Thursday, July 26, 2007 - 2:00pm - 2:40pm
EE/CS 3-180
Jesus Izaguirre (University of Notre Dame)
A novel Normal-Mode-Partitioned Langevin dynamics integrator is
proposed. The aim is to approximate the kinetics or
thermodynamics of a biomolecule by a reduced model based on a
normal mode decomposition of the dynamical space. The basis set
uses the eigenvectors of a mass re-weighted Hessian matrix
calculated with a biomolecular force field. This particular
choice has the advantage of an ordering according to the
eigenvalues, which has a physical meaning (square-root of the
mode frequency). Low frequency eigenvalues correspond to more
collective motions, whereas the highest frequency eigenvalues
are the limiting factor for the stability of the integrator.

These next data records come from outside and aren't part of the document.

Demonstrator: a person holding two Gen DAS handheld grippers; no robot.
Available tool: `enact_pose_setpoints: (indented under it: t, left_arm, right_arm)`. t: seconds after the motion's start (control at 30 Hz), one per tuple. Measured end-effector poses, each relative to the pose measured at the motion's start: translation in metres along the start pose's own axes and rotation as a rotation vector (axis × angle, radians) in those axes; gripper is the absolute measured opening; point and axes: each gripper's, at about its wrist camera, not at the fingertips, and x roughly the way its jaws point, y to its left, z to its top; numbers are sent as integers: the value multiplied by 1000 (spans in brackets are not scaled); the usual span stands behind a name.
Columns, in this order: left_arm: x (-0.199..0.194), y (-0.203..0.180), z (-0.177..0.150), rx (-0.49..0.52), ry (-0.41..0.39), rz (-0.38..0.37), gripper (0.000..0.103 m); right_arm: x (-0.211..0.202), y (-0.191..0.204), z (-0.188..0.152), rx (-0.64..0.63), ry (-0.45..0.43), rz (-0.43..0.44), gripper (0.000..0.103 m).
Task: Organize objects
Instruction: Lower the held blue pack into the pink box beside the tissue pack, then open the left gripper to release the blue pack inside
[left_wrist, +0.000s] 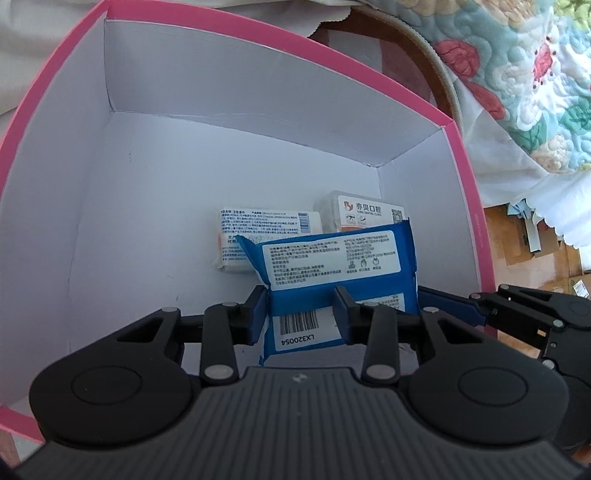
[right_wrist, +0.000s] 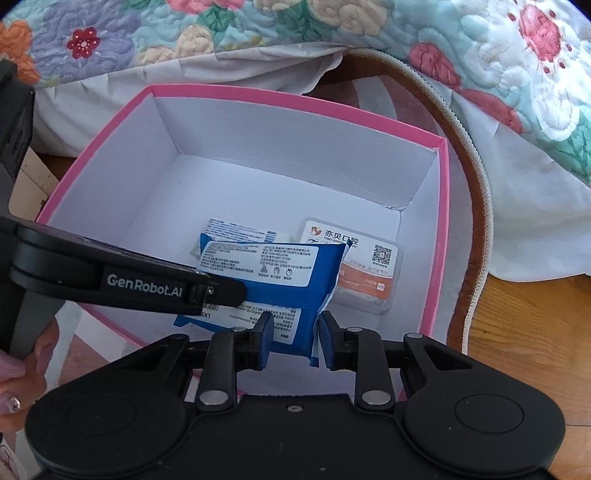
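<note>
We hold the blue packet (left_wrist: 334, 273) with both grippers, left gripper (left_wrist: 300, 314) and right gripper (right_wrist: 295, 334) each clamped on its near edge, inside the pink box (left_wrist: 463, 206). Ahead lie two white packs (left_wrist: 258, 236); uneven release could tip the packet onto them.

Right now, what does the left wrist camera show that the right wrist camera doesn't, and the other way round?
Only the left wrist view shows the barcode label on the blue wipes pack and cardboard pieces on the floor past the box.

Only the right wrist view shows the person's hand and the QR code on the clear dental floss box.

Both show the pink box, the white wipes pack inside, the floral quilt, and the left gripper and right gripper each shut on the blue pack.
</note>
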Motion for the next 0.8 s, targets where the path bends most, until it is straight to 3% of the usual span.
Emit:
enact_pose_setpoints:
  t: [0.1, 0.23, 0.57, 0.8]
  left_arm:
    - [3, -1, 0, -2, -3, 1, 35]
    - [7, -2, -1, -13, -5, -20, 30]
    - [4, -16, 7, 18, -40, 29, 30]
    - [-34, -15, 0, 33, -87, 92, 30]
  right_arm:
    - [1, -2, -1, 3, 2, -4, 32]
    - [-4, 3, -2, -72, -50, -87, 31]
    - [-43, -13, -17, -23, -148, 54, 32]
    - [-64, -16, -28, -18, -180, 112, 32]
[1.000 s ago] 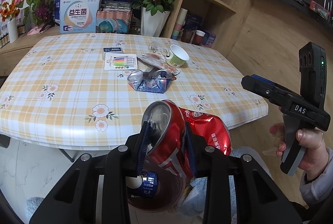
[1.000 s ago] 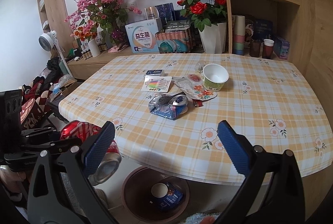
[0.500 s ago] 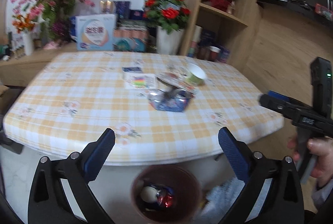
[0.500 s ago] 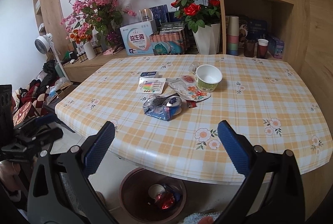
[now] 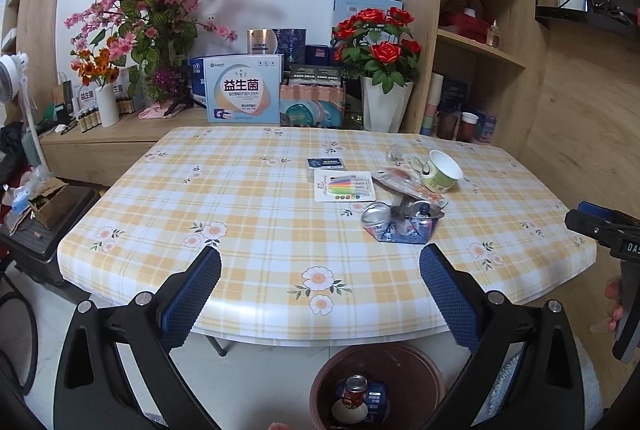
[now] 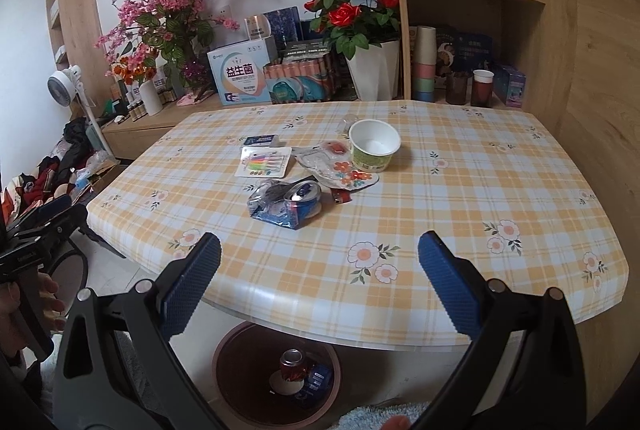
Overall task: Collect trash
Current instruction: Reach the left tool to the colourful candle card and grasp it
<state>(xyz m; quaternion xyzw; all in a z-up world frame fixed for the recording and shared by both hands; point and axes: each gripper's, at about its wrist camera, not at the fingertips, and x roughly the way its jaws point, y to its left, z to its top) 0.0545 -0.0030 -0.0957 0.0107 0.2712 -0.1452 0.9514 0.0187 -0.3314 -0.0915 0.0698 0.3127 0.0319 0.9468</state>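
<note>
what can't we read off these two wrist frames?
- Trash bin contents: left wrist view cut by the bottom edge; red can partly covers what lies under it in the right view.
- Crushed blue can: label too small.
- Small red item: too small to identify.
- Left gripper, right gripper: both empty.

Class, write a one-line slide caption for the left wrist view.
Open left gripper above a bin holding a red can; crushed blue can on the checked table.

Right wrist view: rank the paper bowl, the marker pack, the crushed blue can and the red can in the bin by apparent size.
1. paper bowl and crushed blue can: look alike, no ranking.
2. marker pack.
3. red can, smallest, though it sits lower in the bin, so that is unsure.
</note>
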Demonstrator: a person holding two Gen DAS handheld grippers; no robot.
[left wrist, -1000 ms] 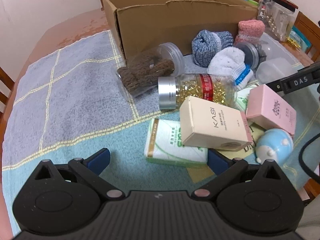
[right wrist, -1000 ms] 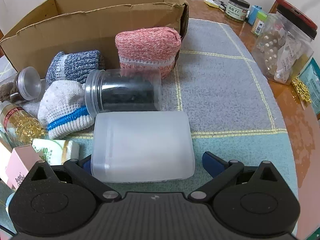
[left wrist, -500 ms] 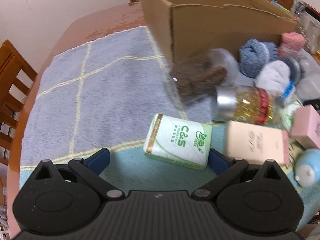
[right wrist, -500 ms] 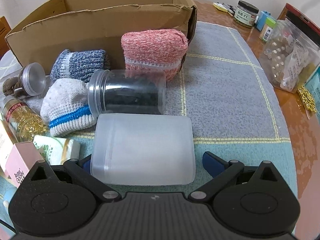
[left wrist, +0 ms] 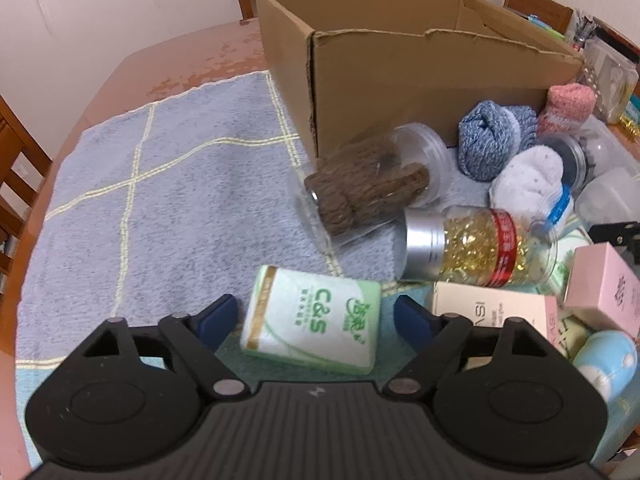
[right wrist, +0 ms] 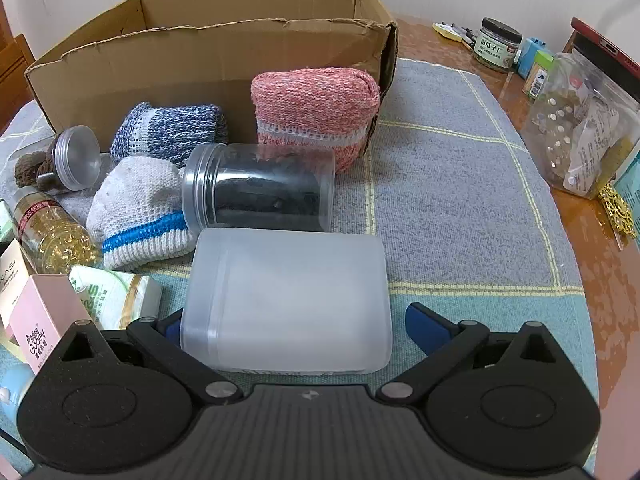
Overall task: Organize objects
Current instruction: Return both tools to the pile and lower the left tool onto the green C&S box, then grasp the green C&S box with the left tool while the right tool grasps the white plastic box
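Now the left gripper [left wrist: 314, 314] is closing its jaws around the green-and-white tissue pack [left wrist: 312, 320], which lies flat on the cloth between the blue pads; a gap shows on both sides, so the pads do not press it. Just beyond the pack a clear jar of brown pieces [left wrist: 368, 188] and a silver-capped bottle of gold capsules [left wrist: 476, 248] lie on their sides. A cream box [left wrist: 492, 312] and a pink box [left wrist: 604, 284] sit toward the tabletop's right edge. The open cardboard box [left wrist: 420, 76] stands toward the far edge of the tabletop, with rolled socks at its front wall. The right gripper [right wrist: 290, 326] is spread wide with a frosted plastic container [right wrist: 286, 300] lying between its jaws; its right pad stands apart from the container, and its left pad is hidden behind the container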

The higher frequency modes are overdamped and relaxed near to
their energy minimum while respecting the subspace of low
frequency dynamical modes. Numerical results confirm that both
sampling and rates are conserved for an implicitly solvated
alanine dipeptide model, with only 30% of the
modes propagated, when compared to the full model. For
implicitly solvated systems the method can be shown to give
improvements in efficiency more than 2 times even for sampling
a small 22 atom (alanine dipeptide) model and in excess of an
order of magnitude for sampling an 882 atom (bovine pancreatic
trypsin inhibitor, or BPTI) model, with good scaling with
system size subject to the number of modes propagated.